Today’s blog is much more sombre than usual.  Yesterday’s walk took me past the memorial on the edge of the village. This is not a common memorial – it commemorates seven people killed on the same day in 1944. 
 
On 10 June 1944 the occupying German army was responsible for the slaughter of approximately 600 men, women and children in Oradour-sur-Glane, a village close to Limoges.  The men were herded into five garages and barns and shot and then burned.  About 400 women and children were confined in the local church and then killed.   

News of the Oradour outrage spread through the Dordogne so, on 28 June, when it became known  that two German columns were advancing on Cherveix Cubas, there was great panic.  Many people tried to hide in the surrounding countryside.  A neighbour told us that he was taken to the woods by his mother.  He was a tiny baby at the time and his mother was so distressed that her milk dried up and he had to be fed on donkey milk. 

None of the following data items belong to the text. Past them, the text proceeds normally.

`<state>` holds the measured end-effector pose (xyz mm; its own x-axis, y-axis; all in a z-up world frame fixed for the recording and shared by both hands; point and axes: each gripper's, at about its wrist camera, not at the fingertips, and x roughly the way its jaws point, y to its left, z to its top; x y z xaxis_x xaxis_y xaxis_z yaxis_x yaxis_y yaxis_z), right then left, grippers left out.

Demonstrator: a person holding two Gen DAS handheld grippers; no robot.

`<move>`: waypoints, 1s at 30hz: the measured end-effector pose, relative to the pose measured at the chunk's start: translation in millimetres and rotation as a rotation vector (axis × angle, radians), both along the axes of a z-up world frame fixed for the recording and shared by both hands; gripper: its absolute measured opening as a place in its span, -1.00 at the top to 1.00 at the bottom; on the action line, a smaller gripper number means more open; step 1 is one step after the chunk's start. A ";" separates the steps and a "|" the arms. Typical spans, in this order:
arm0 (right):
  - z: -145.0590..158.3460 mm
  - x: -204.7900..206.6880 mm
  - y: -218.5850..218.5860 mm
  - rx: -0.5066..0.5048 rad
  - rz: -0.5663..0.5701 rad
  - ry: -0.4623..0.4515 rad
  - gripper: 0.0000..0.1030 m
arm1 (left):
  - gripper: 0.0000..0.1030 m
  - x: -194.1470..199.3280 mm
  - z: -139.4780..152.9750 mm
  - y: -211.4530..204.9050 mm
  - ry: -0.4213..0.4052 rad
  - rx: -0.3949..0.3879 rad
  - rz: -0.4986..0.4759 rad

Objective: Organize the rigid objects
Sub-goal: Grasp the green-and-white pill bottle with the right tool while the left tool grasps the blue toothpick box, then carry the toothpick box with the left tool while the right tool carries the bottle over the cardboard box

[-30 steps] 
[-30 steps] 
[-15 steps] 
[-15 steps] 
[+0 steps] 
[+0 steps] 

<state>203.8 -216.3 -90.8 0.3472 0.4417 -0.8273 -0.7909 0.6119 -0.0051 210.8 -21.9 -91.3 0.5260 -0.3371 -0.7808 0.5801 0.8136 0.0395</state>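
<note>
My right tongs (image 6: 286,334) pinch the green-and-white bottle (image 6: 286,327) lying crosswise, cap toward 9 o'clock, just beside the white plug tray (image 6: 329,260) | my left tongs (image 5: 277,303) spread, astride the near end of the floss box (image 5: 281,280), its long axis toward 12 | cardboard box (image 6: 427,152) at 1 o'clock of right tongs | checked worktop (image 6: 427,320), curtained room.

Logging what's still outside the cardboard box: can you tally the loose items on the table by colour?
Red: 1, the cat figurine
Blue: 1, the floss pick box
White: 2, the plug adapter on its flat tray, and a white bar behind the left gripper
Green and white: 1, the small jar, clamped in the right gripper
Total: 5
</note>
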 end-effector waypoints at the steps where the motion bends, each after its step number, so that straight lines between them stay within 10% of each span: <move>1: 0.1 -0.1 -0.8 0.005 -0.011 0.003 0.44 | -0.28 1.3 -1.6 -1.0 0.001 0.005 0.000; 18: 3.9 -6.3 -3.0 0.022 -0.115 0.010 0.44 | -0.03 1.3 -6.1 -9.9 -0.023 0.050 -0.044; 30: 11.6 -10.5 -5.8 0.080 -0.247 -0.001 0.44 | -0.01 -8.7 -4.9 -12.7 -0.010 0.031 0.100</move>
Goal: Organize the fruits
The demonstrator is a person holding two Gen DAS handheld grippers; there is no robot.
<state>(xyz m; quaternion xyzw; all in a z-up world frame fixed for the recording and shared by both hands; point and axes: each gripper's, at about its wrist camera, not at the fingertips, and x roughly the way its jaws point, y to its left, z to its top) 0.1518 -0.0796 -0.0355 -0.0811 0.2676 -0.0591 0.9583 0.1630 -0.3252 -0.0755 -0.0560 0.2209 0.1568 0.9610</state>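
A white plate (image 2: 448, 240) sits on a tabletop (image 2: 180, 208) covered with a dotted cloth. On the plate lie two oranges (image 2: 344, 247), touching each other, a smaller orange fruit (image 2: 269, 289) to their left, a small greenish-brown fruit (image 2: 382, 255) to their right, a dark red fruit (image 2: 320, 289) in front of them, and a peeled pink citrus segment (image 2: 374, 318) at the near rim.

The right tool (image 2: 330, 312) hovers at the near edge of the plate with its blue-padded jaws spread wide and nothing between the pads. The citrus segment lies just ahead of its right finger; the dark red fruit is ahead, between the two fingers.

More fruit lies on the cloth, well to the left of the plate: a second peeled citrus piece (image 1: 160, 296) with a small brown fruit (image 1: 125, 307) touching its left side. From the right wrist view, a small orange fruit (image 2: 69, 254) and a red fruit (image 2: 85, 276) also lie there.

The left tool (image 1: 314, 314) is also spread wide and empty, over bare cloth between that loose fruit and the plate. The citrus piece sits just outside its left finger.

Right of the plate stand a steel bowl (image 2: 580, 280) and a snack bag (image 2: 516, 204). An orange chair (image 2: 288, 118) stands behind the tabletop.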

The two German columns came to Cherveix from both Genis and St Agnan.  The soldiers were armed and shot their weapons randomly, claiming to be looking for “Terrorists” – the Maquis.  It seems that the then Mayor, Paul Queyroi, spoke to the commanders and managed to calm the situation.  There were also fluent German speakers in the village, refugees from Alsace who were able to translate. 

The Germans stayed in the village overnight, shooting weapons and creating noise, though ostensibly not killing.  However, after their departure on 29 June, seven dead bodies were found in Anlhiac a nearby hamlet.  There were three Maquis, including a woman, two men from Lanouaille who had happened to be passing on a motorbike and two Anlhiac villages, one a 77 year old man who was deaf and disabled and the other a 33 year old man who had been working in the field.  Some of the bodies showed signs of torture and a large bloodied tin bath was found.

They have been commemorated by the village and the memorial is not far from the bridge.              

 

The remains of the brutalised village, Oradour-sur-Glane, can be visited, remaining as a museum and a memorial to those murdered.